> **DATA SUPPLIED**
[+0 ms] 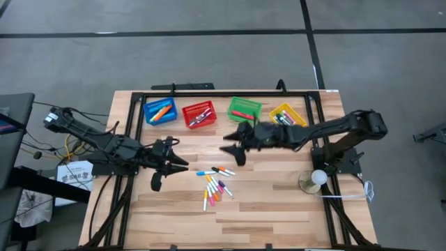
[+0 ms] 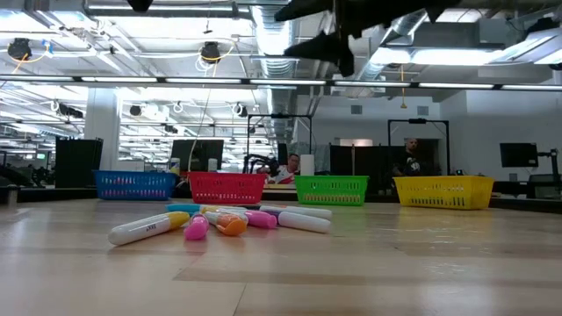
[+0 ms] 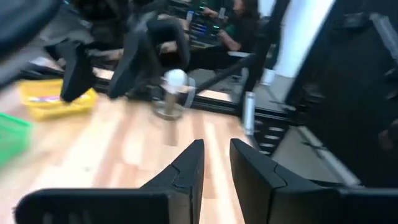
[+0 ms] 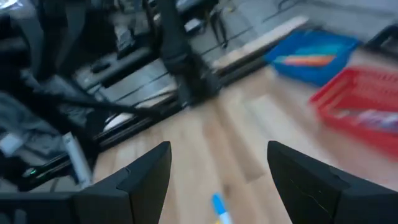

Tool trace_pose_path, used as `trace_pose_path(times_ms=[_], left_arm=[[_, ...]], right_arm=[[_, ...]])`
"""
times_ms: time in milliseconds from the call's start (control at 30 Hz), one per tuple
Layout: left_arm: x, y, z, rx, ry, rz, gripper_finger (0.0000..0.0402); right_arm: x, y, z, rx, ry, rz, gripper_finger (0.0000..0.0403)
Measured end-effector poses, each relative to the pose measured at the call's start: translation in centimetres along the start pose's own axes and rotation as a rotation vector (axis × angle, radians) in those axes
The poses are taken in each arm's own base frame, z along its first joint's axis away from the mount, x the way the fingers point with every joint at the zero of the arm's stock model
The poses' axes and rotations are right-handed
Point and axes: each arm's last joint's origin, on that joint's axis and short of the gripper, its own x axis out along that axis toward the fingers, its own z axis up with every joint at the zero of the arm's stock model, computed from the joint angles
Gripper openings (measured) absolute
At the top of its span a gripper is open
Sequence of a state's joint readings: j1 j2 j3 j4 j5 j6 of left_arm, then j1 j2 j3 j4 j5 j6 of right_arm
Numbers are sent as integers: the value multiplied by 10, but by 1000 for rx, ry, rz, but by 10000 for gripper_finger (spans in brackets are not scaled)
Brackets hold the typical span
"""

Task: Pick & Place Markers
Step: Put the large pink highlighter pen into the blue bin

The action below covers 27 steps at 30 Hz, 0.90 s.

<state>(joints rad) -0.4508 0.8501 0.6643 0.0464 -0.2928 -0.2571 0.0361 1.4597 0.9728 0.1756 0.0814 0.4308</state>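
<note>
We judge the job partly done: some markers already lie in the four baskets (image 1: 198, 113), but a loose pile of markers (image 1: 215, 183) waits mid-table. Our left gripper (image 1: 182, 164) hovers beside it, fingers narrowly parted and empty; our right gripper (image 1: 228, 149) hangs above, spread wide, holding nothing.

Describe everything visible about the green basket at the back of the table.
The green basket is a small plastic mesh tray, upright and open-topped, third from the left in the back row, between the red basket and yellow basket. A red marker lies inside. No gripper touches it.
</note>
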Motion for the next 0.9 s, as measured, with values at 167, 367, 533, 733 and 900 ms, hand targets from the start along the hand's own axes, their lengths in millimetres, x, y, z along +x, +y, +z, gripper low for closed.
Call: trace_pose_path(times_ms=[167,367,533,733,900], left_arm=[[-2,13,6,96,-54,164,76],[-16,38,20,163,-138,478,76],[-24,67,32,133,-216,765,76],[-31,99,44,103,-294,855,76],[-37,119,50,99,-328,850,76]], right_arm=[[-36,-17,43,-109,-67,-77,255],[-93,-43,85,-301,-133,-226,255],[-138,-68,109,-456,-241,-402,255],[-163,-106,125,-561,-272,-659,255],[-138,-153,115,-507,-106,-620,255]])
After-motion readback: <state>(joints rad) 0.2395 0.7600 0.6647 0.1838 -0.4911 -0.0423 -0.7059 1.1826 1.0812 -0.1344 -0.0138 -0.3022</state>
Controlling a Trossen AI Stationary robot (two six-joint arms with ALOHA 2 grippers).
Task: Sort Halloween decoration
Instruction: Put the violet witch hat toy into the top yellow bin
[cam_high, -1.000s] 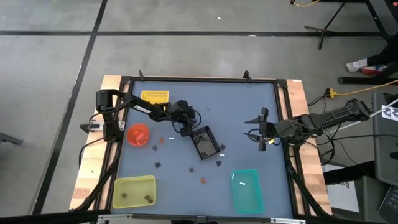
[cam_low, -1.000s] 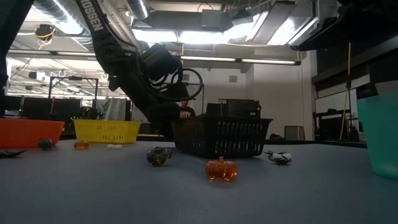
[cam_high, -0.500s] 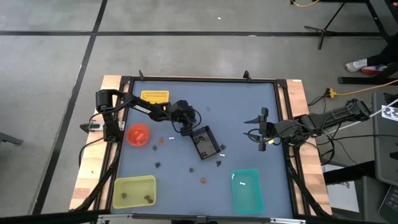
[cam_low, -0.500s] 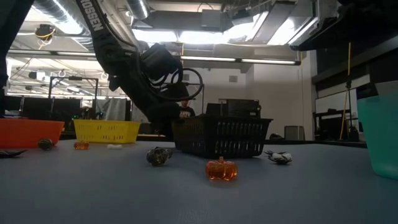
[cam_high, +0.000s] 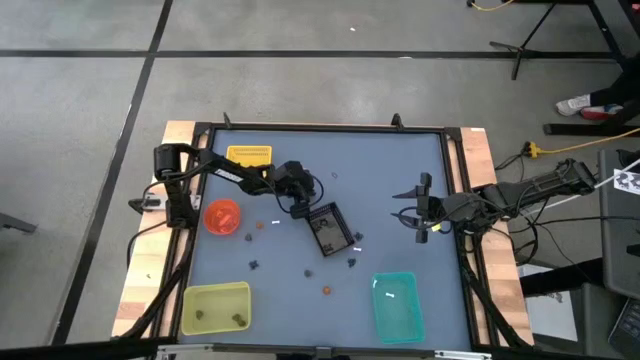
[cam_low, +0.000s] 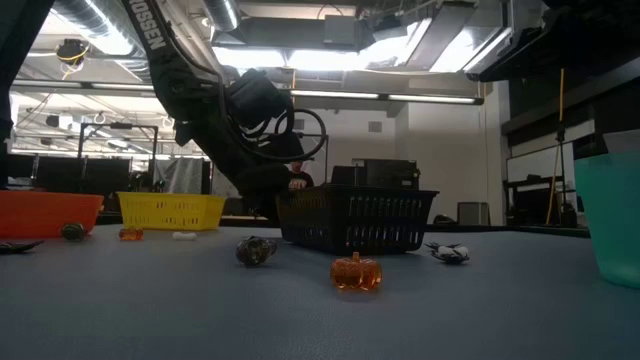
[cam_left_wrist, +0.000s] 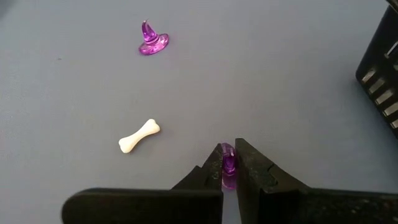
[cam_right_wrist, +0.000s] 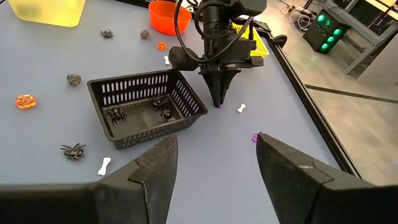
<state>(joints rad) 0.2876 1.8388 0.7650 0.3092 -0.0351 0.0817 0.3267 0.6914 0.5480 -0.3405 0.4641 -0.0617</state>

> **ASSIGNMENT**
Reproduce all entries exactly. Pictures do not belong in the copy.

> **TASK RESPONSE**
[+0 ms] 
[+0 ms] 
[+0 ms] 
[+0 ms] 

Tool trace_pose_path, used as `trace_pose_path(times_ms=[_], left_arm=[[_, ...]], right_arm=[[_, ...]])`
"""
times_ms: time in milliseconds from the call's start (control at 30 Hz), one per tuple
Layout: left_arm: x, y, z, rx, ry, rz, gripper_finger (0.0000..0.0402); right_arm: x, y, z, rx, ry, rz, gripper_finger (0.0000..0.0403)
Measured end-effector poses, each relative to the pose measured at the call's start: translation in centimetres along the start pose's own axes and rotation as a rotation vector (axis × angle, radians) in those axes
The poses are taken in each arm's own base frame, z along its first joint's axis away from the mount, x the way the fingers point with every joint at the zero of the arm's stock model
The poses' axes and rotations are right-handed
Point and axes: each arm's last joint's origin, on that joint's axis and short of the gripper, its own x axis out along that axis toward the fingers, its own z axis up with every joint at the zero of the arm's stock model, computed from the joint angles
Gripper openings (measured) absolute
At the top of its span a gripper is open
Sequence of a state's joint readings: j1 j2 j3 j4 j5 j6 of left_arm, then j1 j2 j3 j4 j5 j6 of right_arm
Numbers are sent as integers: the value multiplied by 10, but by 1000 for rx, ry, rz, but by 10000 for gripper_finger (spans in brackets are not scaled)
Brackets hold the typical span
"""

Task: Pick & Place Markers
Step: Put the large pink highlighter pen into the blue bin

The action below covers 27 steps at 30 Hz, 0.90 s.

<state>(joints rad) -0.4508 0.8501 0.6643 0.0464 -0.2928 -0.2571 0.0361 1.4597 0.9728 0.1756 0.0814 0.4308</state>
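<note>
We judge the job partly done: some markers already lie in the four baskets (image 1: 198, 113), but a loose pile of markers (image 1: 215, 183) waits mid-table. Our left gripper (image 1: 182, 164) hovers beside it, fingers narrowly parted and empty; our right gripper (image 1: 228, 149) hangs above, spread wide, holding nothing.

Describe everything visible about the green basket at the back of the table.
The green basket is a small plastic mesh tray, upright and open-topped, third from the left in the back row, between the red basket and yellow basket. A red marker lies inside. No gripper touches it.
</note>
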Motion for the next 0.9 s, as measured, with values at 167, 367, 533, 733 and 900 ms, hand targets from the start along the hand's own axes, their lengths in millimetres, x, y, z along +x, +y, +z, gripper low for closed.
Call: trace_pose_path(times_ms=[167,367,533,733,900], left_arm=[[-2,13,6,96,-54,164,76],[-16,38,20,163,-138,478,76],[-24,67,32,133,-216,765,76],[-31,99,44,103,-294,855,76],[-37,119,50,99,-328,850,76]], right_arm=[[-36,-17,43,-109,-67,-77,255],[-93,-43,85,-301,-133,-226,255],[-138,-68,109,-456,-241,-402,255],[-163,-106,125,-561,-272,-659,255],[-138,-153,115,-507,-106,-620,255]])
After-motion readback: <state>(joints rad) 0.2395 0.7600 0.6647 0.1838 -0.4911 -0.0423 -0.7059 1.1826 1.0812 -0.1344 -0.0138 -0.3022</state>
Controlling a Trossen AI Stationary robot (two six-joint arms with ALOHA 2 grippers).
Task: Sort Halloween decoration
Instruction: Put the violet witch hat toy into the top yellow bin
[cam_high, -1.000s] 
[cam_low, -1.000s] 
[cam_high, -0.500s] 
[cam_low, -0.500s] 
[cam_high, +0.000s] 
[cam_low, +0.000s] 
[cam_left_wrist, +0.000s] 
[cam_right_wrist, +0.000s] 
<state>(joints rad) 0.2876 1.8388 0.7650 0.3092 -0.0351 0.0817 0.3267 0.6914 0.5480 -0.3405 0.4641 -0.0617</state>

This exercise has been fully answered.